=== Your goal ===
If a line of the listing contains the string "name", return that line.

=== Data excerpt ===
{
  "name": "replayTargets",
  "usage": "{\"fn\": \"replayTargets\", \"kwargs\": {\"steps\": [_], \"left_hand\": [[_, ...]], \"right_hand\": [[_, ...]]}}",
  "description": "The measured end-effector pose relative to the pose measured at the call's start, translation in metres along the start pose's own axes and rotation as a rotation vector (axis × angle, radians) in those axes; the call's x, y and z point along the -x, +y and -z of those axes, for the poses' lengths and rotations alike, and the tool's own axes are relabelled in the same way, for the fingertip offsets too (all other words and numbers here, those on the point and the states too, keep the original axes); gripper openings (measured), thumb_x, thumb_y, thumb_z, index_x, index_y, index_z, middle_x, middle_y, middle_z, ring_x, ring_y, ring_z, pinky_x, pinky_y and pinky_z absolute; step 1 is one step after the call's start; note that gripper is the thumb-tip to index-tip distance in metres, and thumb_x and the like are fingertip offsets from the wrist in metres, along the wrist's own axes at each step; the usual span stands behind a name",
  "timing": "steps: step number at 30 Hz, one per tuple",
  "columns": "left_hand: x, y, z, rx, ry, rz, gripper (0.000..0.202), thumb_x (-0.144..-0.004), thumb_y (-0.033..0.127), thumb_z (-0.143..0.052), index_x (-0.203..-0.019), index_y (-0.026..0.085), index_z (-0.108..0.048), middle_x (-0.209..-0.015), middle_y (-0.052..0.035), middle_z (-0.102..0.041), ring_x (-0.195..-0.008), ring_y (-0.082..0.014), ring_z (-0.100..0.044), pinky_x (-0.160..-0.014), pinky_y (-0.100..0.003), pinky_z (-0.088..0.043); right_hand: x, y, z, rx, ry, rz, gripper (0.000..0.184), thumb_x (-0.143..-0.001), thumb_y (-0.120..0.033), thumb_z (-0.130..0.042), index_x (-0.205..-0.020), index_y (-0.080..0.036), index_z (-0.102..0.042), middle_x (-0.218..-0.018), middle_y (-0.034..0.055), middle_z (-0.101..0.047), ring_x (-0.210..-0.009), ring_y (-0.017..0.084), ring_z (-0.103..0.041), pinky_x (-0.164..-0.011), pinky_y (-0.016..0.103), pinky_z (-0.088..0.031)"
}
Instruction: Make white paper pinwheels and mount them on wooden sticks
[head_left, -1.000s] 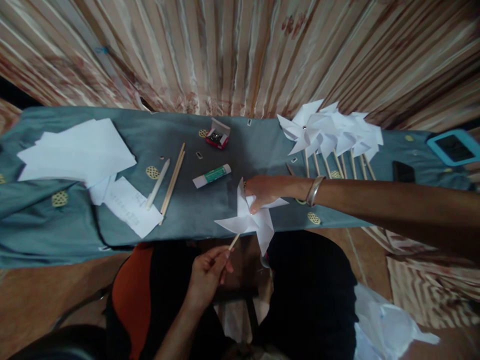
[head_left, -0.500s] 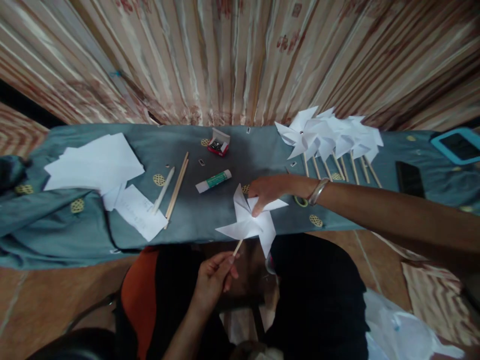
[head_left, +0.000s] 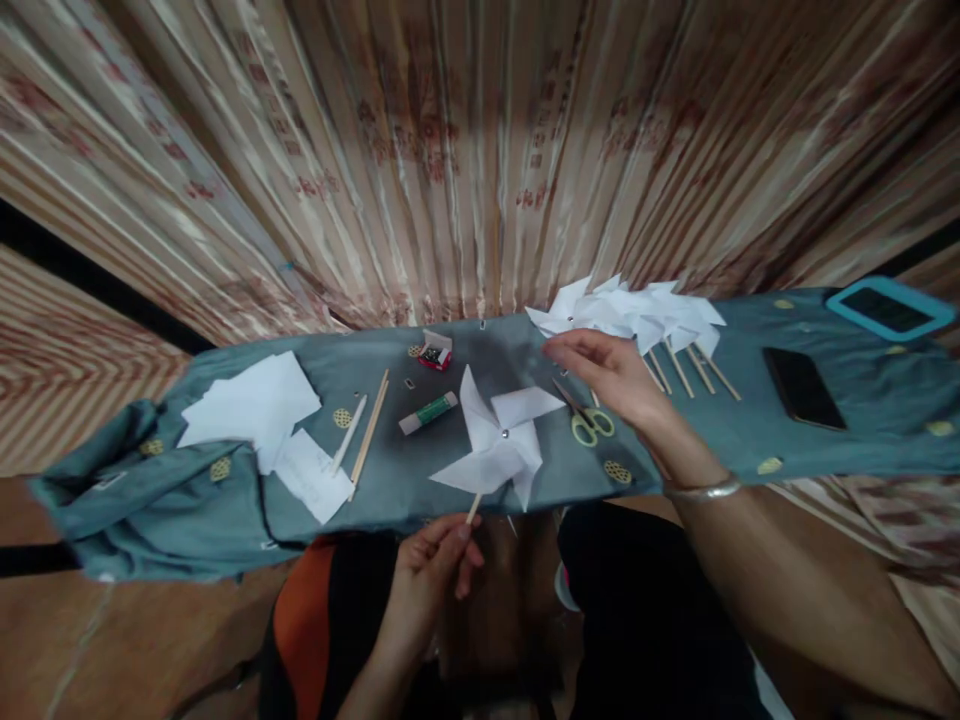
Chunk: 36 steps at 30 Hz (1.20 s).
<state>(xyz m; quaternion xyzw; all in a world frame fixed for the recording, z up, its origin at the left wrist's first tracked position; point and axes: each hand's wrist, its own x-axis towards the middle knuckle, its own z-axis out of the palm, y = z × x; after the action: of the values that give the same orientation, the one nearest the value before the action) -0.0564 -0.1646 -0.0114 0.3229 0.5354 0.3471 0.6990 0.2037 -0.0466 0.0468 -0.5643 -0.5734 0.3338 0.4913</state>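
Note:
My left hand (head_left: 435, 565) is closed on the wooden stick of a white paper pinwheel (head_left: 499, 440), which stands over the near edge of the teal-covered table (head_left: 825, 450). A metal pin shows at the pinwheel's centre. Off the pinwheel, my right hand (head_left: 607, 372) hovers with fingers apart above the table, between the pinwheel and a pile of finished white pinwheels (head_left: 630, 310) on sticks. It holds nothing that I can see. Yellow-handled scissors (head_left: 589, 420) lie just below that hand.
A glue stick (head_left: 427, 412), a small red box of pins (head_left: 435, 352), two wooden sticks (head_left: 370, 432), a white pen (head_left: 350, 432) and loose white paper sheets (head_left: 251, 405) lie to the left. A black phone (head_left: 802, 388) and a blue-cased tablet (head_left: 889, 308) rest at right. Striped curtain behind.
My right hand has let go of the pinwheel and lifted toward the pile of finished ones. The left hand still holds the stick. The camera has tilted up.

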Motion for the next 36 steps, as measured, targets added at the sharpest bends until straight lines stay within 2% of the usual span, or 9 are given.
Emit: {"fn": "replayTargets", "kwargs": {"steps": [2,4,9,13,16,21,28,34,36], "left_hand": [[-0.006,0.009,-0.007,-0.020,-0.006,-0.060,0.050,-0.062,0.055,-0.076,-0.087,0.012,-0.071,-0.055,0.0017,-0.060,-0.037,-0.0054,-0.040,-0.040,-0.021,-0.030],[-0.013,0.017,-0.015,-0.040,-0.030,-0.114,0.050,-0.062,0.055,-0.076,-0.087,0.012,-0.070,-0.055,0.0014,-0.060,-0.037,-0.0063,-0.042,-0.040,-0.021,-0.033],[-0.030,0.028,-0.033,-0.082,-0.076,-0.192,0.049,-0.065,0.056,-0.074,-0.087,0.012,-0.069,-0.057,0.0003,-0.062,-0.039,-0.0070,-0.045,-0.042,-0.021,-0.036],[-0.047,0.035,-0.044,-0.158,-0.096,-0.255,0.043,-0.069,0.051,-0.073,-0.089,0.013,-0.070,-0.057,0.0004,-0.063,-0.041,-0.0077,-0.048,-0.044,-0.021,-0.039],[-0.061,0.037,-0.050,-0.204,-0.119,-0.295,0.039,-0.070,0.047,-0.072,-0.091,0.014,-0.070,-0.058,0.0000,-0.064,-0.042,-0.0089,-0.050,-0.046,-0.022,-0.041],[-0.076,0.034,-0.054,-0.269,-0.121,-0.358,0.033,-0.074,0.044,-0.068,-0.090,0.015,-0.072,-0.059,-0.0006,-0.065,-0.044,-0.0103,-0.052,-0.047,-0.023,-0.043],[-0.080,0.028,-0.042,-0.461,-0.132,-0.455,0.027,-0.082,0.039,-0.062,-0.094,0.019,-0.074,-0.061,-0.0006,-0.067,-0.048,-0.0121,-0.055,-0.051,-0.023,-0.045],[-0.084,0.031,-0.038,-0.441,-0.104,-0.462,0.029,-0.083,0.041,-0.059,-0.095,0.018,-0.073,-0.062,-0.0006,-0.067,-0.047,-0.0123,-0.055,-0.051,-0.023,-0.045],[-0.085,0.032,-0.040,-0.410,-0.103,-0.461,0.030,-0.084,0.041,-0.058,-0.095,0.018,-0.072,-0.063,-0.0004,-0.066,-0.047,-0.0121,-0.055,-0.051,-0.023,-0.045]], "right_hand": [[0.008,0.005,0.004,-0.164,0.229,0.006,0.031,-0.072,-0.051,-0.073,-0.085,-0.023,-0.073,-0.085,0.0019,-0.074,-0.084,0.020,-0.065,-0.083,0.035,-0.048],[0.015,0.015,0.004,-0.319,0.378,-0.019,0.029,-0.069,-0.050,-0.076,-0.082,-0.023,-0.073,-0.083,0.0020,-0.074,-0.083,0.019,-0.066,-0.086,0.035,-0.049],[0.023,0.048,0.003,-0.679,0.506,-0.197,0.034,-0.057,-0.049,-0.084,-0.073,-0.021,-0.072,-0.079,0.0024,-0.075,-0.073,0.017,-0.068,-0.072,0.031,-0.053],[0.025,0.066,0.003,-0.783,0.498,-0.323,0.030,-0.057,-0.044,-0.084,-0.074,-0.023,-0.071,-0.069,-0.0015,-0.072,-0.060,0.014,-0.063,-0.058,0.026,-0.050],[0.023,0.074,0.001,-0.798,0.455,-0.378,0.029,-0.059,-0.047,-0.080,-0.073,-0.024,-0.069,-0.063,-0.0028,-0.069,-0.054,0.015,-0.058,-0.053,0.028,-0.048],[0.023,0.085,-0.006,-0.720,0.385,-0.359,0.031,-0.055,-0.049,-0.079,-0.074,-0.029,-0.065,-0.065,-0.0026,-0.069,-0.061,0.020,-0.063,-0.060,0.034,-0.053],[0.025,0.089,-0.013,-0.669,0.374,-0.408,0.029,-0.051,-0.047,-0.080,-0.068,-0.029,-0.064,-0.065,-0.0015,-0.070,-0.058,0.021,-0.062,-0.060,0.037,-0.055],[0.019,0.077,-0.025,-0.829,0.406,-0.425,0.034,-0.044,-0.038,-0.087,-0.072,-0.030,-0.069,-0.073,-0.0052,-0.073,-0.063,0.015,-0.064,-0.066,0.027,-0.056],[0.016,0.072,-0.029,-0.875,0.366,-0.436,0.032,-0.047,-0.037,-0.088,-0.072,-0.027,-0.071,-0.073,-0.0047,-0.074,-0.064,0.012,-0.064,-0.065,0.022,-0.055]]}}
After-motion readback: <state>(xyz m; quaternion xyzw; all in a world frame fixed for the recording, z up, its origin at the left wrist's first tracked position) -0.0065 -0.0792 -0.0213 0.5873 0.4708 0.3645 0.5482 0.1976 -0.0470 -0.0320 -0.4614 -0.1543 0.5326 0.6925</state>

=== Expected answer ===
  "name": "replayTargets",
  "description": "The measured end-effector pose relative to the pose measured at the call's start, translation in metres along the start pose's own axes and rotation as a rotation vector (axis × angle, radians) in those axes; the call's x, y and z point along the -x, +y and -z of those axes, for the poses' lengths and rotations alike, and the tool's own axes are relabelled in the same way, for the fingertip offsets too (all other words and numbers here, those on the point and the states too, keep the original axes); gripper openings (measured), thumb_x, thumb_y, thumb_z, index_x, index_y, index_z, middle_x, middle_y, middle_z, ring_x, ring_y, ring_z, pinky_x, pinky_y and pinky_z absolute; step 1 is one step after the call's start; note that gripper is the thumb-tip to index-tip distance in metres, and thumb_x and the like are fingertip offsets from the wrist in metres, along the wrist's own axes at each step; the usual span stands behind a name",

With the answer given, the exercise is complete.